Bengaluru, Feb 15, 2017: Rewind to September 27, 2015. It was a rare sight for Bengalureans, who have a first-hand experience of how Tamil Nadu politics works.
Thousands of AIADMK party workers, including just expelled O Paneeer Selvam, had come to the city to extend a moral support to their leader, ‘Amma’ J Jayalalithaa, who was facing a trial in a disproportionate assets case. She had appeared before the special court judge, personally, in this matter.
They braved the hot sun and stood at the entrance of Parappana Agrahara central prison hoping to take back their ‘amma’ with them. But Special Court Judge John Michael D’Cunha’s order dampened their spirits.

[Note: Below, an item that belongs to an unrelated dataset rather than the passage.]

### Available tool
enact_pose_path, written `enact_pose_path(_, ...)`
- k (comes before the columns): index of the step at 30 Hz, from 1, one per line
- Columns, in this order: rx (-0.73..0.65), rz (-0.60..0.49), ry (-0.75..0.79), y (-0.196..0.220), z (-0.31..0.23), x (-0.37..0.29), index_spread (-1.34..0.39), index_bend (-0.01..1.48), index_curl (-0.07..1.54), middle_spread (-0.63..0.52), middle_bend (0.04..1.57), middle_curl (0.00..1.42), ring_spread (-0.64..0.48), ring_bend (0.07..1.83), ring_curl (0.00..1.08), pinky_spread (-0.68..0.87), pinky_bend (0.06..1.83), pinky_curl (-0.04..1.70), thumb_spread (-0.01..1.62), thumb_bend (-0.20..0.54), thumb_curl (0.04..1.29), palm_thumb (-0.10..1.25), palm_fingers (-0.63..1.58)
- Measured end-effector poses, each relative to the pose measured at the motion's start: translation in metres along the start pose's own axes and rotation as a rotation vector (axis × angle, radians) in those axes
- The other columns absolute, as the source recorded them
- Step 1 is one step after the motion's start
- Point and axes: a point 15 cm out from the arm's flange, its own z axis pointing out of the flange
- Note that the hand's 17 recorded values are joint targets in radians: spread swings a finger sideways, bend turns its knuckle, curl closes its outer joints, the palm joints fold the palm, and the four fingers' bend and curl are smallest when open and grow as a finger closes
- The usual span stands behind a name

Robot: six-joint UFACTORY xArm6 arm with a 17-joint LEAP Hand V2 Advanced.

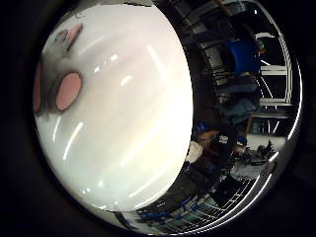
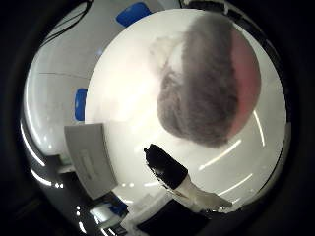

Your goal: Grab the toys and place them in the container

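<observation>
A grey plush toy with pink ears (image 2: 204, 93) lies on the white table (image 2: 128, 98) and fills much of the thumb side view, close under my palm. The little finger side view shows the same toy (image 1: 59, 84) at the table's edge region, its pink ear patches facing the camera. One black-tipped finger of my hand (image 2: 170, 172) reaches out straight beside the toy, a small gap away from it. Nothing is in the hand, which is open. I cannot make out a container for certain.
A pale grey box-like thing (image 2: 91, 157) stands just off the table's edge. Blue objects (image 2: 80, 104) lie on the floor beyond the table. Past the table's far rim (image 1: 185, 123) is cluttered room furniture, with a blue chair (image 1: 242, 54).
</observation>
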Motion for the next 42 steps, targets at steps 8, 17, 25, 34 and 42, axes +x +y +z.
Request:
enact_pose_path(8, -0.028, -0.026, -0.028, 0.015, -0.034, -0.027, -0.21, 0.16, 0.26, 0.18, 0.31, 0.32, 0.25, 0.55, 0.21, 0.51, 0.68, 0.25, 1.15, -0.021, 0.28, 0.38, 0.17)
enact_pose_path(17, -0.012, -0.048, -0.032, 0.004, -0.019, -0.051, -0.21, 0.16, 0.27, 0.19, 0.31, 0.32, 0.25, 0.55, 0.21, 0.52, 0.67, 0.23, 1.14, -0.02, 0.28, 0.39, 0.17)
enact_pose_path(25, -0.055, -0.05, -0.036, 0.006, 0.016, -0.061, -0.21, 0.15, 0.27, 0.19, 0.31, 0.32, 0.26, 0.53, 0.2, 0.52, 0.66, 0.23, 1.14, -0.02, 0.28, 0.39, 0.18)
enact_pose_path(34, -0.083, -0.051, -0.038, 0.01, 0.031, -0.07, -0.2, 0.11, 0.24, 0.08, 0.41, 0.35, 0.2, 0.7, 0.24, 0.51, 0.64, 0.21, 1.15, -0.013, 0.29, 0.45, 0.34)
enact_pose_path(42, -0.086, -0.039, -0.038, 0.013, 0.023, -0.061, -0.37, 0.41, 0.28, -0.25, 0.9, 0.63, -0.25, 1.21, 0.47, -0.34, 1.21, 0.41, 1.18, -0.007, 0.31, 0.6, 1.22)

Much before today’s conviction by the SC, J Jayalalithaa, V K Sasikala Natrajan and others were sentenced to four years imprisonment along with a fine of Rs 100 crores. This was the first case in South India where a high profile political leader – a chief minister to be precise – was sentenced for corruption.

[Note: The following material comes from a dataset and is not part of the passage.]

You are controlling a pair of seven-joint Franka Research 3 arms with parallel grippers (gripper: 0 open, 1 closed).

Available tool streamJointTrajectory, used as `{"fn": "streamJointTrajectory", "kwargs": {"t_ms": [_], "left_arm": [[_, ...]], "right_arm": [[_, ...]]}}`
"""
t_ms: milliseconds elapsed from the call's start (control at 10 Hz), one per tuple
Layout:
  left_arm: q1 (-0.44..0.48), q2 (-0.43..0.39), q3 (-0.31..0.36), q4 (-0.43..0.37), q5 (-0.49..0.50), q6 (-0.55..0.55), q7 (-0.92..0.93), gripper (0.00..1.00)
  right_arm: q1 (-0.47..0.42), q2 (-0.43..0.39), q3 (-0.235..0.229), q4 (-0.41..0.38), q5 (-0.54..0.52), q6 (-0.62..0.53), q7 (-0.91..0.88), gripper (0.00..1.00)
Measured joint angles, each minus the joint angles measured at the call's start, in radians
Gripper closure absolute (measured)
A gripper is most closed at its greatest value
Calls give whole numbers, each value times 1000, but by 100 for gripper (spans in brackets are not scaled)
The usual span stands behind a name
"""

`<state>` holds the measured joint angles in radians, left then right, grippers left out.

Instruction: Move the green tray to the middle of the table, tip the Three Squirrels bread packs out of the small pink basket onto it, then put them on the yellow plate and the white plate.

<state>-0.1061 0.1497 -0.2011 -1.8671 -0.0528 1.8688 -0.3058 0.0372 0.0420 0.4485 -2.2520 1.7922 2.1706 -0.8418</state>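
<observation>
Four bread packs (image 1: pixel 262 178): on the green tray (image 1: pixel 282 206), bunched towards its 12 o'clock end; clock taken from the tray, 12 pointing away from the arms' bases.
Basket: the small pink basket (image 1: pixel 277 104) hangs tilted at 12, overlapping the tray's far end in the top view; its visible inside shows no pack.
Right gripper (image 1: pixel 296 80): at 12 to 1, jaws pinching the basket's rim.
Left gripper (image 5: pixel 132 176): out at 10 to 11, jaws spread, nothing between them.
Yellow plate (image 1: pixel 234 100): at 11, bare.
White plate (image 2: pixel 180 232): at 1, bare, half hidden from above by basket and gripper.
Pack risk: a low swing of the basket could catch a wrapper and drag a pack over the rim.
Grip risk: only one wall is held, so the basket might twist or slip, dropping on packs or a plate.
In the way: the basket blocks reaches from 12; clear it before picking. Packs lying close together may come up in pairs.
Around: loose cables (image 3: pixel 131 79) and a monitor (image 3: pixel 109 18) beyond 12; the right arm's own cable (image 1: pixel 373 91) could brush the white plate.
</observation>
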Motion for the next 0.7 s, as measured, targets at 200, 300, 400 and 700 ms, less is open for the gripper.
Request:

Soon, the noisy chants of ‘amma’ turned into a deafening silence as men and women were seen sobbing beating their chests. By evening ‘amma’, who came in a convoy of Z plus security, was packed off to a tiny cell at Parappana Agrahara central prison along with the other accused VK Sasikala Natrajan, Elavarasi and Sudhakaran. Judge D’ Cunha had upset the apple cart of Jayalalithaa and company when he sentenced them to four years imprisonment.
D’Cunha, who is now a registrar general at the High Court of Karnataka, had directed confiscation of movable and immovable properties of the accused.
There was a mixed response from many leaders in Tamil Nadu over the order. While the opposition hailed D’ Cunha as hero, the AIADMK cadre called it a conspiracy. But the Mangaluru-based judge stuck to the decorum of judiciary and refused to comment anything on the matter, like he had done earlier after rejecting the bail plea of Uma Bharati, when she faced arrest for hoisting the tri-colour flag at the Hubli’s Idgah Maidan.
Upholding the trial court order, the SC observed that the court was right in sentencing the accused. Expressing deep concern over the illegal wealth, the court observed that it was a deep-rooted conspiratorial design to amass vast assets without any compunction. The bench, surprised over the wealth accumulated by the accused, termed the magnitude of the nefarious gains "startling”.
Interestingly, High Court Justice C R Kumaraswamy, while hearing an appeal, had acquitted Jayalalithaa and other accused observing that the accused were entitled for acquittal as the margin of disproportionate assets was within 10 per cent.
Experts feel that the apex court verdict has shown Karnataka high court order in a bad light. However, the consolation lies in the special court verdict, which was upheld by the SC as “flawless”.